The task :: When you copy the material below, keep every line exact and drop the pictures.

Data extract ::

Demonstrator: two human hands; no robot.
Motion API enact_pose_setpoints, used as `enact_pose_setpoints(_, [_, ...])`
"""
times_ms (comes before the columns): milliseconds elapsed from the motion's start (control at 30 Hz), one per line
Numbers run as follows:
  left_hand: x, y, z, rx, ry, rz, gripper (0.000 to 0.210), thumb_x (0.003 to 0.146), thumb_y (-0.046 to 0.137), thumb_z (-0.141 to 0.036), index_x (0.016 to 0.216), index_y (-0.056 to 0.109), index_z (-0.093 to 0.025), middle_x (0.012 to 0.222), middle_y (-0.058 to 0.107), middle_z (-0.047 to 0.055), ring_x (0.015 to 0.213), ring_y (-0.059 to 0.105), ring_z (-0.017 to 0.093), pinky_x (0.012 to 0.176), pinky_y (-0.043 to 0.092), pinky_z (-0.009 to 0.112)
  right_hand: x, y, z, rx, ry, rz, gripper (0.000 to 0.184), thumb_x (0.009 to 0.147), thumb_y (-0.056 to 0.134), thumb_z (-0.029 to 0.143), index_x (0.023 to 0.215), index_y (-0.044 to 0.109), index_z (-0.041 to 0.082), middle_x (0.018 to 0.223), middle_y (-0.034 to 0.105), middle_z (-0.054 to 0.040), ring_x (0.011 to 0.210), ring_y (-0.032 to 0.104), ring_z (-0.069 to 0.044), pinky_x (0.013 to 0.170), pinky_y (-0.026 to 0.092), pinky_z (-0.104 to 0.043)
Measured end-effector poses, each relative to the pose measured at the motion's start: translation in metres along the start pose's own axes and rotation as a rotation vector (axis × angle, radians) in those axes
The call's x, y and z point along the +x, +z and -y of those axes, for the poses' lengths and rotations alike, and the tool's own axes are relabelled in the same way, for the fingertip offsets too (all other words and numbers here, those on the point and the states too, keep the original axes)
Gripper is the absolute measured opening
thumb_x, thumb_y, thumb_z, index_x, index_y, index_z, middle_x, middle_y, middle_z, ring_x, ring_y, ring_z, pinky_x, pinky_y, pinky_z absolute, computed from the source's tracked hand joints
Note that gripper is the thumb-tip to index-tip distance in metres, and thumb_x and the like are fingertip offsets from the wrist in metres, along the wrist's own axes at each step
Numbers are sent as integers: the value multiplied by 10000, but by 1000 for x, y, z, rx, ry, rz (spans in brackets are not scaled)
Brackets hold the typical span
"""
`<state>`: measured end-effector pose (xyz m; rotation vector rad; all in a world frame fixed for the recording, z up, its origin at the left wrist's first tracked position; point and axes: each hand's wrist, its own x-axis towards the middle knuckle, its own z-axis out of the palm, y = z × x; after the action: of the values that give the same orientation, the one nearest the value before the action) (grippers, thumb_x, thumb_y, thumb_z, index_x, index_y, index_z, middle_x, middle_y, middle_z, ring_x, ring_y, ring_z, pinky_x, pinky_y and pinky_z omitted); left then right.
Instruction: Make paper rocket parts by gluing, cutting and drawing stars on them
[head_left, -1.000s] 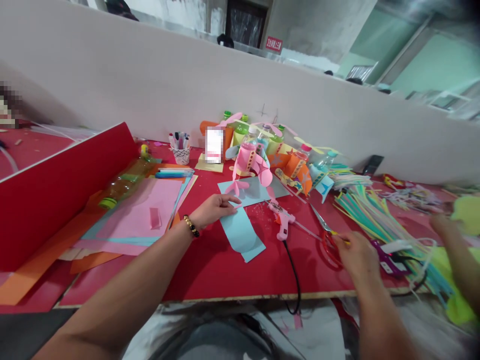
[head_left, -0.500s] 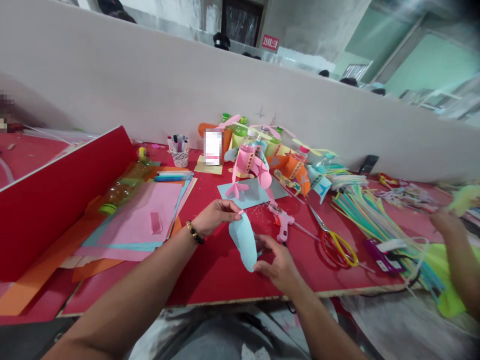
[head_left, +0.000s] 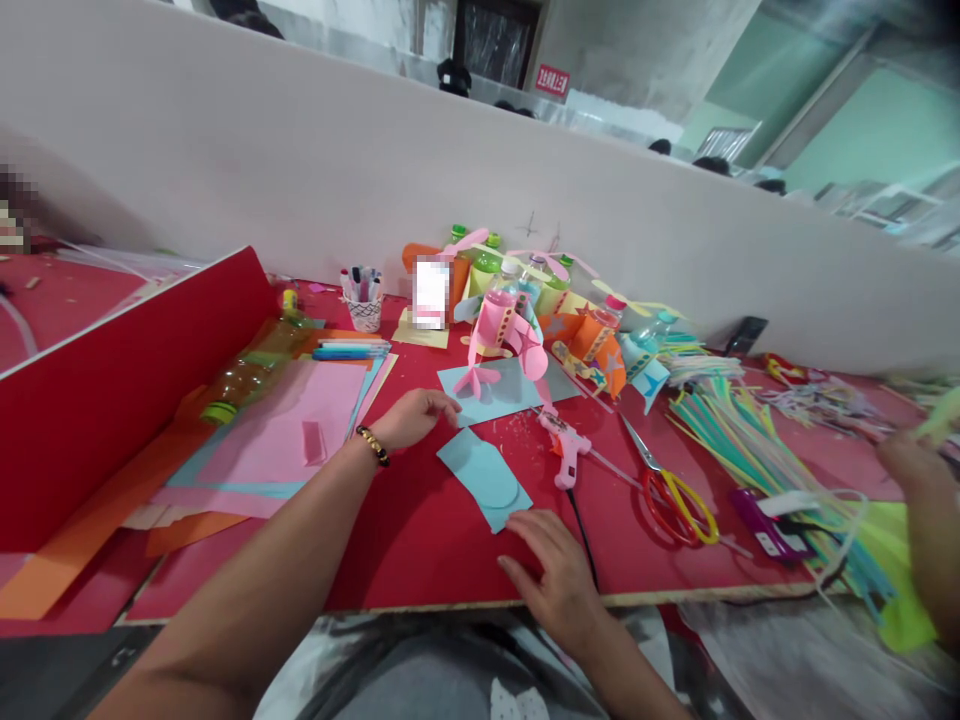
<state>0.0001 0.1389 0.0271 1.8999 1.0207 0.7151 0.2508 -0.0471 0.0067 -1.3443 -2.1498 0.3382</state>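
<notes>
A light blue paper cutout (head_left: pixel 487 470) with a rounded end lies flat on the red table, apparently over another blue piece whose corners stick out. My left hand (head_left: pixel 416 418), with a beaded bracelet at its wrist, hovers off the cutout's upper left with its fingers loosely extended and nothing visible in them. At the lower right corner of the blue paper are the fingertips of my right hand (head_left: pixel 551 565), its thumb and fingers apart. Behind the cutout is a larger blue-grey sheet (head_left: pixel 517 385). A pink glue gun (head_left: pixel 564 450) rests just to the right.
Decorated bottle planes (head_left: pixel 499 320) crowd the back. Red and yellow scissors (head_left: pixel 679 505) lie right, beside a bundle of coloured sticks (head_left: pixel 731 430). Stacked paper (head_left: pixel 300 400) and a green-capped bottle (head_left: pixel 251 365) are left. Another person's hand (head_left: pixel 911 465) shows at the right edge.
The rounded blue cutout, held up between both hands before, now lies on the table. Both hands have let go; my left moved slightly left, and my right moved slightly down.
</notes>
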Motion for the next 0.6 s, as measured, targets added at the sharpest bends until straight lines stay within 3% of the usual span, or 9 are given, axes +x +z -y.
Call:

Reply to the task ::
Demonstrator: two human hands; no robot.
Motion API enact_pose_setpoints, used as `enact_pose_setpoints(_, [_, ...])`
"""
times_ms (comes before the columns): milliseconds elapsed from the motion's start (control at 30 Hz), one per line
Numbers run as follows:
  left_hand: x, y, z, rx, ry, rz, gripper (0.000 to 0.210), thumb_x (0.003 to 0.146), thumb_y (-0.046 to 0.137), thumb_z (-0.141 to 0.036), index_x (0.016 to 0.216), index_y (-0.056 to 0.109), index_z (-0.093 to 0.025), middle_x (0.012 to 0.222), middle_y (-0.058 to 0.107), middle_z (-0.047 to 0.055), ring_x (0.015 to 0.213), ring_y (-0.059 to 0.105), ring_z (-0.017 to 0.093), pinky_x (0.012 to 0.176), pinky_y (-0.043 to 0.092), pinky_z (-0.009 to 0.112)
  right_hand: x, y, z, rx, ry, rz, gripper (0.000 to 0.184), thumb_x (0.009 to 0.147), thumb_y (-0.056 to 0.134), thumb_z (-0.029 to 0.143), index_x (0.023 to 0.215), index_y (-0.044 to 0.109), index_z (-0.041 to 0.082), middle_x (0.018 to 0.223), middle_y (-0.034 to 0.105), middle_z (-0.054 to 0.040), ring_x (0.011 to 0.210), ring_y (-0.032 to 0.104), ring_z (-0.069 to 0.044), pinky_x (0.013 to 0.170), pinky_y (-0.026 to 0.092), pinky_z (-0.104 to 0.043)
Measured end-effector poses, each relative to the pose measured at the motion's start: translation in metres along the start pose's own axes and rotation as a rotation vector (axis × angle, radians) in those axes
The call's x, y and z point along the +x, +z and -y of those axes, for the poses' lengths and rotations alike, and the tool's own axes are relabelled in the same way, for the fingertip offsets too (all other words and numbers here, those on the point and the states too, keep the original axes)
Gripper is the absolute measured opening
thumb_x, thumb_y, thumb_z, index_x, index_y, index_z, middle_x, middle_y, middle_z, ring_x, ring_y, ring_z, pinky_x, pinky_y, pinky_z absolute, computed from the source's tracked hand joints
Note that gripper is the thumb-tip to index-tip distance in metres, and thumb_x and the like are fingertip offsets from the wrist in metres, along the wrist's own axes at each step
Numbers are sent as integers: the value multiplied by 10000, but by 1000 for x, y, z, rx, ry, rz (spans in brackets are not scaled)
Brackets hold the typical span
"""
`<state>`: measured end-effector pose (xyz m; rotation vector rad; all in a world frame fixed for the recording, z up, its origin at the left wrist's first tracked position; point and axes: each hand's wrist, its own x-axis towards the middle knuckle, its own z-axis out of the palm, y = z × x; after the action: of the values that give the same orientation, the one nearest the value before the action) (grippers, thumb_x, thumb_y, thumb_z, index_x, index_y, index_z, middle_x, middle_y, middle_z, ring_x, ring_y, ring_z, pinky_x, pinky_y and pinky_z omitted); left then right.
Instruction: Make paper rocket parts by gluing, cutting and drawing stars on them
[head_left, -1.000s] 
[head_left, -0.500s] 
[head_left, +0.000s] 
<state>0.0001 0.1389 0.0271 1.8999 1.0207 0.7151 0.2508 -0.0471 0.0067 -1.3443 -2.1498 0.3382</state>
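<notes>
A light blue paper cutout (head_left: pixel 487 470) with a rounded end lies flat on the red table, apparently over another blue piece whose corners stick out. My left hand (head_left: pixel 416 418), with a beaded bracelet at its wrist, hovers off the cutout's upper left with its fingers loosely extended and nothing visible in them. At the lower right corner of the blue paper are the fingertips of my right hand (head_left: pixel 551 565), its thumb and fingers apart. Behind the cutout is a larger blue-grey sheet (head_left: pixel 517 385). A pink glue gun (head_left: pixel 564 450) rests just to the right.
Decorated bottle planes (head_left: pixel 499 320) crowd the back. Red and yellow scissors (head_left: pixel 679 505) lie right, beside a bundle of coloured sticks (head_left: pixel 731 430). Stacked paper (head_left: pixel 300 400) and a green-capped bottle (head_left: pixel 251 365) are left. Another person's hand (head_left: pixel 911 465) shows at the right edge.
The rounded blue cutout, held up between both hands before, now lies on the table. Both hands have let go; my left moved slightly left, and my right moved slightly down.
</notes>
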Motion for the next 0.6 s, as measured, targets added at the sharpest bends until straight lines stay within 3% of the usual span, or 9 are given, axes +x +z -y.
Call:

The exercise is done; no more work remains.